This framework leverages multiple agents to process neuroscience documents, extracting, defining, and aligning triplet relations with a predefined ontology. The result is a knowledge graph (KG) that is consistent with the given ontology, ensuring accurate representation of the extracted information.
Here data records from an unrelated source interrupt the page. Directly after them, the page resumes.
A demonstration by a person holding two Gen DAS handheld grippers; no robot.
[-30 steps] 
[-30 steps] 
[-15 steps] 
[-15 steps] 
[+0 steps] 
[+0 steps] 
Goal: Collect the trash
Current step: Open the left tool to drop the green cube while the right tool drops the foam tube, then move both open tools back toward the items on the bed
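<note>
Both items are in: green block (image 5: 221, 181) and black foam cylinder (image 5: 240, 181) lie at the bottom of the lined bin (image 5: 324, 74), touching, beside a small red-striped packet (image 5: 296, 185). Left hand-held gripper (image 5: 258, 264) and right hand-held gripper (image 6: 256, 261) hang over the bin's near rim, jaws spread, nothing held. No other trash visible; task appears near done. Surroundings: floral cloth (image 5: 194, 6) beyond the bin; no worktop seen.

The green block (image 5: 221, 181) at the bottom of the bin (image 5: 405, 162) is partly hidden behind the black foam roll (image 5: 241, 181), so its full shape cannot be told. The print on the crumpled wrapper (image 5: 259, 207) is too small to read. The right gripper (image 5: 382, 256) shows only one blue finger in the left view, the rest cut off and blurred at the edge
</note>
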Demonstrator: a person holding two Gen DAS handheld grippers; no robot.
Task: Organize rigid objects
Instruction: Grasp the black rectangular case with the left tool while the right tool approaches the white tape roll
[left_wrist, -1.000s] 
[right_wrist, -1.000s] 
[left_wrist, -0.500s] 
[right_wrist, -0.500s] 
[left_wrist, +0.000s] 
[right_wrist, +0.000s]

In the first stage, neuroscience documents are fed into the framework. An LLM agent performs Named Entity Recognition (NER) to identify relevant entities within the text. These entities are then used to extract triplets in the form [Entity1, Relationship, Entity2]
. This process transforms unstructured text into structured data, forming the initial set of triplets.
The second stage involves defining and retrieving relevant relations for the extracted triplets. The LLM agent defines the relationships within the triplets by providing descriptions that express the meaning of each relation. Using similarity search, these relation definitions are then embedded and compared to the ontology embeddings to find the most relevant matches.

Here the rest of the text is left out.